Background and education
Baring was the second son of Sir Thomas Baring, 2nd Baronet, and Mary Ursula, daughter of Charles Sealy. Francis Baring, 1st Baron Northbrook, was his elder brother, and the Right Reverend Charles Baring one of his younger brothers. He was educated at Winchester.

Business career
As a second son, Thomas was destined for a career in the "counting house". Beginning at Hope & Co., he did well in Amsterdam, becoming a partner in 1824. Despite the lobbying of Sir Thomas, the opposition of his uncle Alexander kept Thomas from a partnership in Baring Brothers & Co. until 1828. Once installed in London, Thomas sought, during the 1830s and 40s, to use knowledge and connections gained at Hopes to increase the firm's visibility in Europe. Except in Russia, Barings was mostly frustrated in these efforts by more established continental houses like Rothschilds and Hottinguer's.

During these same years Thomas, along with younger brother John, spent much time promoting Barings in North America, especially the United States. He made his first trip to the US in 1829 and many more thereafter. Following the death of all three senior Barings in 1848, Thomas and American Joshua Bates became the leading partners in the 1850s. The European troubles of 1848 also contributed to the shift of Barings' attention to the Americas. During this period, Barings was the financial agent for the governments of the US and (along with Glyn, Mills & Co.) Canada.

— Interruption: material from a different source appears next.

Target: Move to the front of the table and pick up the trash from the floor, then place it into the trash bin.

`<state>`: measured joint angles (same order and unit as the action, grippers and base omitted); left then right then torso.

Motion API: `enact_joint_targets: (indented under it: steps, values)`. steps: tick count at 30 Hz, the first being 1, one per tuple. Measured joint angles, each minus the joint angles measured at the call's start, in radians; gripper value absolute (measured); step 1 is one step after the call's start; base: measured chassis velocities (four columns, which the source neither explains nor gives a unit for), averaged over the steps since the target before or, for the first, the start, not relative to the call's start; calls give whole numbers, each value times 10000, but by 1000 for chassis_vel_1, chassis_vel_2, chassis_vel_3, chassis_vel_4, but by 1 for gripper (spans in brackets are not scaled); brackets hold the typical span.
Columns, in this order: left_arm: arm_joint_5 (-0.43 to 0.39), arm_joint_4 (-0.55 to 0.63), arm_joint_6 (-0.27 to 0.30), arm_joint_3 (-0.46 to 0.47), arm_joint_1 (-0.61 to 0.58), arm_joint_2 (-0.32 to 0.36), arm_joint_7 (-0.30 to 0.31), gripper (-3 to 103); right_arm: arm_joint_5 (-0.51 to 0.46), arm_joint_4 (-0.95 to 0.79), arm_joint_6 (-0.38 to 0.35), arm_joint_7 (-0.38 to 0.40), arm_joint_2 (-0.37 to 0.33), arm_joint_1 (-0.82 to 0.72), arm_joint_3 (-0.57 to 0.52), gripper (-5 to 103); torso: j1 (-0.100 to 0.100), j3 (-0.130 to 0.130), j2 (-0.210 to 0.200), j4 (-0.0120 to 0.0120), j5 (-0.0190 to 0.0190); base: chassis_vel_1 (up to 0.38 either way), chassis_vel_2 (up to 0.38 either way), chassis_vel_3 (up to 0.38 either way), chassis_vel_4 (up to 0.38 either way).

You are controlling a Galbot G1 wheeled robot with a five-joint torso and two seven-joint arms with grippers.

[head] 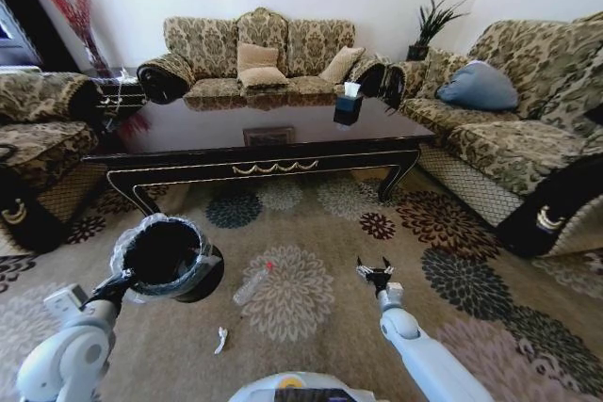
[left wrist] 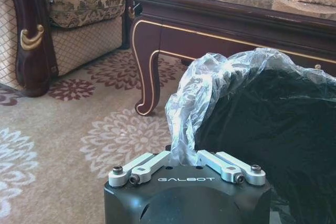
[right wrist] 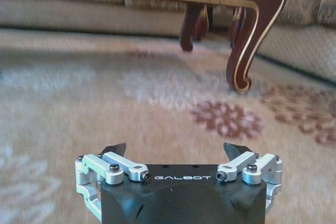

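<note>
Left gripper [head: 121, 280] is clamped on the trash bin [head: 168, 257] by its lined rim, holding it above the carpet [head: 311, 233]. Right gripper [head: 375, 273] hovers spread wide, empty. The bottle [head: 252, 285] lies between them, a white scrap [head: 220, 339] nearer, both before the table [head: 273, 152].

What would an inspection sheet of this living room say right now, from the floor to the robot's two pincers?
Surface: patterned carpet, table ahead.
Job's things: clear bottle with red cap and white scrap lie on the carpet; trash bin with plastic liner, held at the robot's left.
Clutter: black tissue box on the table.
Pincers: left pincer shut on the bin's rim and liner; right pincer open, empty, over the carpet.
Cables: nothing seen.
Surroundings: sofas around the table, potted plant in the corner.
</note>
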<state>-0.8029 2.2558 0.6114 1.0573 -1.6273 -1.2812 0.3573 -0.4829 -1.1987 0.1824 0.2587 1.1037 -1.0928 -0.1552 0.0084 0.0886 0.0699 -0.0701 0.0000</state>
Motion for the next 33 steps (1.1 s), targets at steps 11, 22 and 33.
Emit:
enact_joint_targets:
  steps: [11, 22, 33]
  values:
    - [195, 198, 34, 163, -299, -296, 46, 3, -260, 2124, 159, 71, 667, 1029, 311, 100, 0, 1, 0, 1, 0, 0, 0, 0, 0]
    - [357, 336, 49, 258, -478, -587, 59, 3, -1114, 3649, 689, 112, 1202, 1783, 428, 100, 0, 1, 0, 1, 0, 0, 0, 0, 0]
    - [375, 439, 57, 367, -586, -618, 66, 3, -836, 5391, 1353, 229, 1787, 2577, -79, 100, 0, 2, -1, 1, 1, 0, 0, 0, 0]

Entering the 1860s, with the ageing Bates becoming progressively less active, and with new young partner Edward 'Ned' Baring not ready for leadership, Thomas and Russell Sturgis (a second American) assumed command. Feeling the need for new blood at Barings, Thomas in 1867 completed a merger with London rival Finlay Hodgson and Co. Senior partner Kirkham Hodgson, a past Governor of the Bank of England, became a Barings partner. In the same year, Thomas' nephew Thomas Charles Baring also joined the partnership.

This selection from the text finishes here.